**What to work on**: Starting with the line that contains "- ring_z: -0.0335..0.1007" and stopping after the line that contains "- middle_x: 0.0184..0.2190", return each line below exactly as written, with no others.

**Data to examine**:
▬▬▬▬▬▬▬▬▬▬

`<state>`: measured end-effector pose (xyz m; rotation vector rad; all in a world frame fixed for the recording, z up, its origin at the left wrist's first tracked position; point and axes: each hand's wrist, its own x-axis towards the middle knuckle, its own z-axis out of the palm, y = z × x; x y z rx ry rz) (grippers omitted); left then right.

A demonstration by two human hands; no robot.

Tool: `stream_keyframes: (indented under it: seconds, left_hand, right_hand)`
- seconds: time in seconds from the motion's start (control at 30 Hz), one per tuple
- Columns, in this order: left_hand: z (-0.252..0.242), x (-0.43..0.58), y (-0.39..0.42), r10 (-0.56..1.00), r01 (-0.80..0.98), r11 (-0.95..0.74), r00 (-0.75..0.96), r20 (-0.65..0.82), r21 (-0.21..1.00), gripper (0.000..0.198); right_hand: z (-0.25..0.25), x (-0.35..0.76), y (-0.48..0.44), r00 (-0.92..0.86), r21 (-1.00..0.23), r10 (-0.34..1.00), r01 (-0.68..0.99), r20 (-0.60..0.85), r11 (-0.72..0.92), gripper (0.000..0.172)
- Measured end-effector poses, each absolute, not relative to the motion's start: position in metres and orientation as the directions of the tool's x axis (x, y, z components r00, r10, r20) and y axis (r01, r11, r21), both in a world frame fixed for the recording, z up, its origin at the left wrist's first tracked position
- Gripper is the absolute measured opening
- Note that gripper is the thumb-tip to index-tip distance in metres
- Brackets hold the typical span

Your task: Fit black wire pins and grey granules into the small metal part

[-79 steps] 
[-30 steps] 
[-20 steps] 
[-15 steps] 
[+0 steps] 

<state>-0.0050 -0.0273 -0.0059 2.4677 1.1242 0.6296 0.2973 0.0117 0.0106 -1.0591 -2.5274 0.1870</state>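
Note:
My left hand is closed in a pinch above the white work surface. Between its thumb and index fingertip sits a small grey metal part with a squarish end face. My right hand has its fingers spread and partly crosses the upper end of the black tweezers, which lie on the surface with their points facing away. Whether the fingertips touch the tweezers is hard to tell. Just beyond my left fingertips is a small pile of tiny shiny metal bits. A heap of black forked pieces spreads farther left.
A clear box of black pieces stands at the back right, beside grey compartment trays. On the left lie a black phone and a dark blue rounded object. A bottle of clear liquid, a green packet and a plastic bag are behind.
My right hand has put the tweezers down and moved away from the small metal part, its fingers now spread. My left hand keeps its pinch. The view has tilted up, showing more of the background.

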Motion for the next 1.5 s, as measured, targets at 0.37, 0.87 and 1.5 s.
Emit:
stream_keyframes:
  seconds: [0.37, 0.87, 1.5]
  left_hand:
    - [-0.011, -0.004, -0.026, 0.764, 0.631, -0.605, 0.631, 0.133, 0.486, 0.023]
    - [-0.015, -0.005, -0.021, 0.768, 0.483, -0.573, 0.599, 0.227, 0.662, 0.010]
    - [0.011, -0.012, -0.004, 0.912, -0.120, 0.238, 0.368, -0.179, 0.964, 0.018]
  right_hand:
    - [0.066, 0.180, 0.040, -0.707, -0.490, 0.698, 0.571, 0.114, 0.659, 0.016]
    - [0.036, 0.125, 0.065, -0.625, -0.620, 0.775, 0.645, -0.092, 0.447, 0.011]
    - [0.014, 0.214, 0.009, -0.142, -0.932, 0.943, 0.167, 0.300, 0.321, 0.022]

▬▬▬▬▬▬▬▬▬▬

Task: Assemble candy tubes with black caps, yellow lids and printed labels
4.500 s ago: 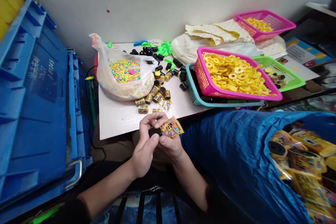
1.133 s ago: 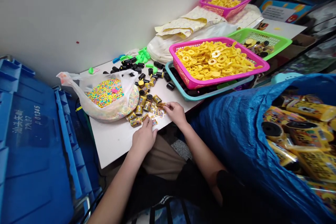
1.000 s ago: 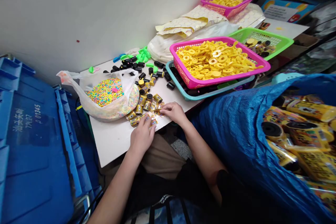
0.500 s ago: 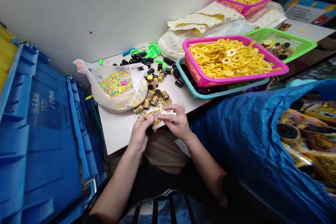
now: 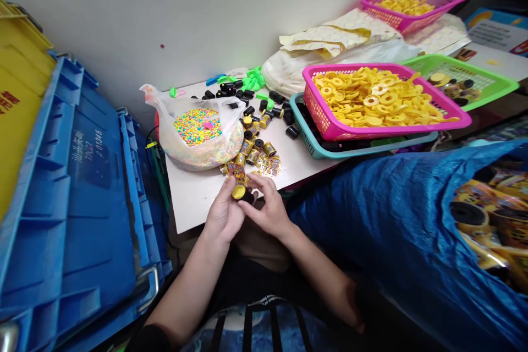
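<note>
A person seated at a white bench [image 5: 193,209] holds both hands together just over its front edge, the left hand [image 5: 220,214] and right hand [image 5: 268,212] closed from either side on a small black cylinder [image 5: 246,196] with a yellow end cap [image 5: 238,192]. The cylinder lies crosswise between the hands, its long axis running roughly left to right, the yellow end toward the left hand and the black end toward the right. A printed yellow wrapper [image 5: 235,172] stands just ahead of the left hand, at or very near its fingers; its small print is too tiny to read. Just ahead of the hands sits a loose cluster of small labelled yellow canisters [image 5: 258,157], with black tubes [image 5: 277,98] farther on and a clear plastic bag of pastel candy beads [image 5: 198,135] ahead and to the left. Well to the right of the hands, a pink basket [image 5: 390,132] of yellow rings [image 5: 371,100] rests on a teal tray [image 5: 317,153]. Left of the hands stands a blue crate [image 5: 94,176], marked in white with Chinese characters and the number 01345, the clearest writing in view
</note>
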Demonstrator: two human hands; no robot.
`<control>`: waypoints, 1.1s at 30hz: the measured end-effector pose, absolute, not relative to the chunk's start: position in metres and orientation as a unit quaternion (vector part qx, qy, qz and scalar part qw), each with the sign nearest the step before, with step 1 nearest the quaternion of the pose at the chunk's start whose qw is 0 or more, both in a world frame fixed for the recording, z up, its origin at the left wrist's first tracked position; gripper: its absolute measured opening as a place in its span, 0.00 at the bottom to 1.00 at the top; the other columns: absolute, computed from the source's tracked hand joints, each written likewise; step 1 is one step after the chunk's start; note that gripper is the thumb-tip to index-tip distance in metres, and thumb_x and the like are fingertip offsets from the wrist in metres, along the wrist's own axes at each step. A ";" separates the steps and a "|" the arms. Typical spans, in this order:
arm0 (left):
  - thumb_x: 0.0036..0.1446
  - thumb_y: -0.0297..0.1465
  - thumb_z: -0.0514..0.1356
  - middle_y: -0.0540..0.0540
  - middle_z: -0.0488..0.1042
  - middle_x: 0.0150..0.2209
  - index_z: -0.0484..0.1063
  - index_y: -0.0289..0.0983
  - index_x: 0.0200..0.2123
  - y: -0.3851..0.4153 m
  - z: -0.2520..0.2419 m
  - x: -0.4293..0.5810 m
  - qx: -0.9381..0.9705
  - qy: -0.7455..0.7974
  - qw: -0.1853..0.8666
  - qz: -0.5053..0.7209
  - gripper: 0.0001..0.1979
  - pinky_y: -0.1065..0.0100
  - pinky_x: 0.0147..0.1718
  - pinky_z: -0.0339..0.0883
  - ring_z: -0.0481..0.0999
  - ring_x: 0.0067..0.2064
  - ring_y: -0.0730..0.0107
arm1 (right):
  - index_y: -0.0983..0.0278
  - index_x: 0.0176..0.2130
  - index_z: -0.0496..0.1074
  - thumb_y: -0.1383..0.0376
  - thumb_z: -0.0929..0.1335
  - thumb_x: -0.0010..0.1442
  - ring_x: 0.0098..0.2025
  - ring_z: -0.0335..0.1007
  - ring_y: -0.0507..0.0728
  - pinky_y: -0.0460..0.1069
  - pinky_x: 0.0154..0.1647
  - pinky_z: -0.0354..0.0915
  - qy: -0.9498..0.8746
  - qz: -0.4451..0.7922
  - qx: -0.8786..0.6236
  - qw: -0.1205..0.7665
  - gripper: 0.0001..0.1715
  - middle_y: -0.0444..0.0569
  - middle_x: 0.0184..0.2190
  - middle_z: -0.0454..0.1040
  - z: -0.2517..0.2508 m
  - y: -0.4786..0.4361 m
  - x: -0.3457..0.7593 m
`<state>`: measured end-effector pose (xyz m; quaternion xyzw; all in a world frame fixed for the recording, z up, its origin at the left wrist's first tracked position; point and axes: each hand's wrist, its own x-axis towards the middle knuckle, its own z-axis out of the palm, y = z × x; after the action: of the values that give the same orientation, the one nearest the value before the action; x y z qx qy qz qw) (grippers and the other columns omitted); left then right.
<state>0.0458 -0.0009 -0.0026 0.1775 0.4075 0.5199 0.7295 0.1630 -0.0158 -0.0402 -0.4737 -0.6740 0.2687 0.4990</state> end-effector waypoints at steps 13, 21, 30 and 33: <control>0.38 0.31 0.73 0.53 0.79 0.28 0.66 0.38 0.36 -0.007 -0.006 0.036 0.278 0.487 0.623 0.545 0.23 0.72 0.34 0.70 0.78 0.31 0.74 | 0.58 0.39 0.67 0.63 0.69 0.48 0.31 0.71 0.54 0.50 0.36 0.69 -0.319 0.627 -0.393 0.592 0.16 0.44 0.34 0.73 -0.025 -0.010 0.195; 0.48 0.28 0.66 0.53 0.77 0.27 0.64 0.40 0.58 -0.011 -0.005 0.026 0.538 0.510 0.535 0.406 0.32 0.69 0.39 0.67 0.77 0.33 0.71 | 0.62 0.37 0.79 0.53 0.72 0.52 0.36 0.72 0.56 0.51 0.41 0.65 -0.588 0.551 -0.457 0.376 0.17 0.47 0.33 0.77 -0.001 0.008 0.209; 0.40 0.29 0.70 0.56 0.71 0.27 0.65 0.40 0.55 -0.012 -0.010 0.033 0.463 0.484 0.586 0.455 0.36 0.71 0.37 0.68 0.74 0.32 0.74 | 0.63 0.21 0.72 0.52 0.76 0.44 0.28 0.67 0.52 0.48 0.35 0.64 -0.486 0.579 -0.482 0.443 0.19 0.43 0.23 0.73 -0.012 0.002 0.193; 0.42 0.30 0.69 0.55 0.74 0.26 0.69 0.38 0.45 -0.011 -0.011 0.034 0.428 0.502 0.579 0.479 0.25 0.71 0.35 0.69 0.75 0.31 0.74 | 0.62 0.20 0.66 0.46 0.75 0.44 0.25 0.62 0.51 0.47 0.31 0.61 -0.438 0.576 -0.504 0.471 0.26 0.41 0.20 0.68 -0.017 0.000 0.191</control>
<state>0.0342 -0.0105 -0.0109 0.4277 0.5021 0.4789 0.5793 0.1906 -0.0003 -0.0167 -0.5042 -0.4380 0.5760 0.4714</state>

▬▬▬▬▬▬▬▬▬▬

**Response box**:
  - ring_z: -0.0335..0.1007
  - ring_y: -0.0507..0.0728
  - pinky_y: -0.0460..0.1069
  - pinky_x: 0.0154..0.1647
  - pinky_z: -0.0354..0.0915
  - qy: -0.9498..0.8746
  - qz: -0.4451..0.7922
  - qx: -0.8786..0.6236
  - qw: -0.1205..0.7665
  - gripper: 0.0001..0.1715
  - middle_y: -0.0444..0.0569
  - middle_x: 0.0184..0.2190

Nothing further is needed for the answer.